3. Originally Posted by Defunkt
You know from the base case that $3^k > k^3$. You also know that $k \geq 4$ so that gives you $3^{k+1} = 3 \cdot 3^k > 3k^3 > 2k^3 + 1 > k^3 + 1$

errr ... the 1 must be inside the ()^3 .. i will write more in a new reply

4. OK .. i am using plain english as i have not yet figured out how to put the mathematical letters.

so write (k+1)^3 = k^3+1+3k^2+3k > 3^k +3k^2+3k

so if you prove that 3^(k+1)-3^k = 2.3^k > 3k^2 + 3k then you are through.

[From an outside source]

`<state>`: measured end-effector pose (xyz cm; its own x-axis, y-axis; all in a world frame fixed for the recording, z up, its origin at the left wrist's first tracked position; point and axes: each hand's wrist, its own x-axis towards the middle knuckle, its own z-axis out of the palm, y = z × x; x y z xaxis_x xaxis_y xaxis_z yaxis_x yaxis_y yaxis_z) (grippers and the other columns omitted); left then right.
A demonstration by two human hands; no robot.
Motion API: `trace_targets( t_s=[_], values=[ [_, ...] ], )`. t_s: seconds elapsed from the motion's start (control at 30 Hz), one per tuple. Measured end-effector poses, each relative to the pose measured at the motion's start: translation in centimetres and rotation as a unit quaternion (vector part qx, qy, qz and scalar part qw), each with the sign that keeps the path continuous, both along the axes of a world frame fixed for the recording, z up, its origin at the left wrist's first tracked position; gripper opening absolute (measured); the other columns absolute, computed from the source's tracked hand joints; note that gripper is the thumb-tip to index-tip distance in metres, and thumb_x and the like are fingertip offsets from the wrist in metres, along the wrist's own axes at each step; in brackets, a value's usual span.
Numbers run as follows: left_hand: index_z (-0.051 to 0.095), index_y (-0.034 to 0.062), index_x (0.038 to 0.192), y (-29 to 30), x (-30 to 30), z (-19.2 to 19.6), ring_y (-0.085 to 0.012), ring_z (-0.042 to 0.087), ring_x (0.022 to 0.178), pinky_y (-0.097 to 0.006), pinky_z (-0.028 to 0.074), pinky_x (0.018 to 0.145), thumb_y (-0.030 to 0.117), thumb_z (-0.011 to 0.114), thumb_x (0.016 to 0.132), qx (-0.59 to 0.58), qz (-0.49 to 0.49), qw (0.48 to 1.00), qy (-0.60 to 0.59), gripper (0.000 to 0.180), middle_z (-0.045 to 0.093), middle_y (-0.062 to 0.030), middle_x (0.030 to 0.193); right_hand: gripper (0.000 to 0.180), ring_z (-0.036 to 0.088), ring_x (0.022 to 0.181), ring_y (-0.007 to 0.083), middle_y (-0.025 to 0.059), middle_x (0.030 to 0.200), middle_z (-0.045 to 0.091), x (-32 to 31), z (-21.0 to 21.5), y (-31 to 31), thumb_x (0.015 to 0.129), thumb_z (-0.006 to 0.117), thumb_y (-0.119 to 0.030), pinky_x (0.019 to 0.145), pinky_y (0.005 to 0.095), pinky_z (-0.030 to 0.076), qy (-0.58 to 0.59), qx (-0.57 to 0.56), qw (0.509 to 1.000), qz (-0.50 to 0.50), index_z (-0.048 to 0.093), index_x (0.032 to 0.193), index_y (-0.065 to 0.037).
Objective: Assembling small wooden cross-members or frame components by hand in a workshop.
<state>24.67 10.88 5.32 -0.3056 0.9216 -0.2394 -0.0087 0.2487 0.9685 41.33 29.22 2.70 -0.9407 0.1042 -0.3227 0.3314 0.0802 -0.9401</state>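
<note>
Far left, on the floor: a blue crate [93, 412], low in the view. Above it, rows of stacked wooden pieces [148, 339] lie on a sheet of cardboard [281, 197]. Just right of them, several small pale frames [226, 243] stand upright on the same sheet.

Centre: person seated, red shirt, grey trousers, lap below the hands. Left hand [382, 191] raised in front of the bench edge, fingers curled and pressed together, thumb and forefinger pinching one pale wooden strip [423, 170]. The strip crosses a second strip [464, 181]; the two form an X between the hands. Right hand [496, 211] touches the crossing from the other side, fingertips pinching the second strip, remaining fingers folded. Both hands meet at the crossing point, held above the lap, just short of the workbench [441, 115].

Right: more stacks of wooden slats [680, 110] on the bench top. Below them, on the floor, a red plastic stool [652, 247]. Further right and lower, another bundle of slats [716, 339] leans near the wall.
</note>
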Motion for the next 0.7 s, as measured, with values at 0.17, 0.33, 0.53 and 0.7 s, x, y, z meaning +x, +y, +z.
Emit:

apply the same trick of starting with the polynomial. this time again you have to compare a polynimal of lesser degree with a exponential. go on till what remains is obvious. i hope i have made it clear. just write whatever i have told you on a piece of paper .. you will get it.

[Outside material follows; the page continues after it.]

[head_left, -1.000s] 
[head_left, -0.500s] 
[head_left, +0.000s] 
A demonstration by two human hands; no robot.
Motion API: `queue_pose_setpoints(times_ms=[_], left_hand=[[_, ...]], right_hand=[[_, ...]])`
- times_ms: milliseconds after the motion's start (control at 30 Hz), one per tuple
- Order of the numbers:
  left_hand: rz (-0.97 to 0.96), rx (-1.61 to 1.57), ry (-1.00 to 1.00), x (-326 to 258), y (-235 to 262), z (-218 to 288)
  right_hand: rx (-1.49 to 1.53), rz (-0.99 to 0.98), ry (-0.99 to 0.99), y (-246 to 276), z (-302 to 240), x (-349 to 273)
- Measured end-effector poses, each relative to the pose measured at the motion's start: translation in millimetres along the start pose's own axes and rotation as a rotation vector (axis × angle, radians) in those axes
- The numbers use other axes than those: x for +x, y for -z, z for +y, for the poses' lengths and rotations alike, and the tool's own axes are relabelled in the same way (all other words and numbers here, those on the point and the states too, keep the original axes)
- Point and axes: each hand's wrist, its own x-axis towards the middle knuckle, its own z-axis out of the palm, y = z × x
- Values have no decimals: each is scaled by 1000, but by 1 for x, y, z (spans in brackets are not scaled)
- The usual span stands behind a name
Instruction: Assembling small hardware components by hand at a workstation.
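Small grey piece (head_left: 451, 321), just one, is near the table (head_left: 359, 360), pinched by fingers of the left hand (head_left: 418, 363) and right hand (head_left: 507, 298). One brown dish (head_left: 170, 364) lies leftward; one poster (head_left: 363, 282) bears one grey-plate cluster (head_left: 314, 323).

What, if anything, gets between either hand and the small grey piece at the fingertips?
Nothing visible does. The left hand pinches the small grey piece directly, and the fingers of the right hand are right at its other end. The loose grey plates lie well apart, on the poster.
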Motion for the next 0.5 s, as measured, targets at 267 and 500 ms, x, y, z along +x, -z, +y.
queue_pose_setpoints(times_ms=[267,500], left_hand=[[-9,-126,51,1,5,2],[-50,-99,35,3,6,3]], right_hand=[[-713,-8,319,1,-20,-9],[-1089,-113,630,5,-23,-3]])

5. ok see this ... $(k+1)^3 = k^3 + 1 + 3k^2 + 3k < 3^k + 1 + 3k^2 + 3k$
you need to prove that $(k+1)^3 < 3^{k+1}$
take the difference of the two inequalities. it follows that you must prove $1 + 3k^2 + 3k < 2.3^k$.

now start afresh with this inequality using the same trick. this time you will get something like $6k+8 < 4.3^k$. again do the same step. ignore any mistakes that i may have done ... the essential point is that degree of the polynomial keeps reducing whereas the exponential stays same.

remember that each time your applicable $k$ has a different domain. so just keep track of it.

perhaps you may have recognized what i am essentially doing. i am replicating the way of taking derivatives in a continuous setup to the discrete setup that you need.

6. Frankly, that doesn't make a whole lot of sense to me, I'm so confused and I can't follow where you got the $2.3^k$ term from!
So, we know $3^k > k^3$ and $k \geq 4$, now we want to prove:

$3^{k+1} > (k+1)^3$

$
3.3^k > k^3+3k^2+3k+1
$

This is where I am so far. Any more explanation is appreciated.

7. maybe i will have to write in detail

i hope you have got his far .. $(k+1)^3 = k^3 + 1 + 3k^2 + 3k < 3^k + 1 + 3k^2 + 3k$

frm this u get $(k+1)^3 - 1 - 3k^2 - 3k < 3^k$ -- (1)
u need to prove $(k+1)^3 < 3^{k+1} = 3.3^k$ --- (2)

the difference [(2) - (1)] of the two inequalities is $
1 + 3k^2 + 3k < 3.3^k - 3^k = 2.3^k$
--- (3)

now observe that if (1) and (3) is true then (2) must be true.

so the thing to prove now is $1 + 3k^2 + 3k < 2.3^k$. forget about the earlier inequality and instead treat this as your problem. in mathamatical language we say the the problem has been reduced to a new problem

to prove this again form 3 inequalities like above .. you will get a new inequality which is even simpler. finally you will get something which is just obvious. just try it with a pen and paper.

edit :: when i say the inequality is simpler i mean the degree of the polynomial part is smaller, even if the expression is a bigger one the polynomial itself is simpler to analyze.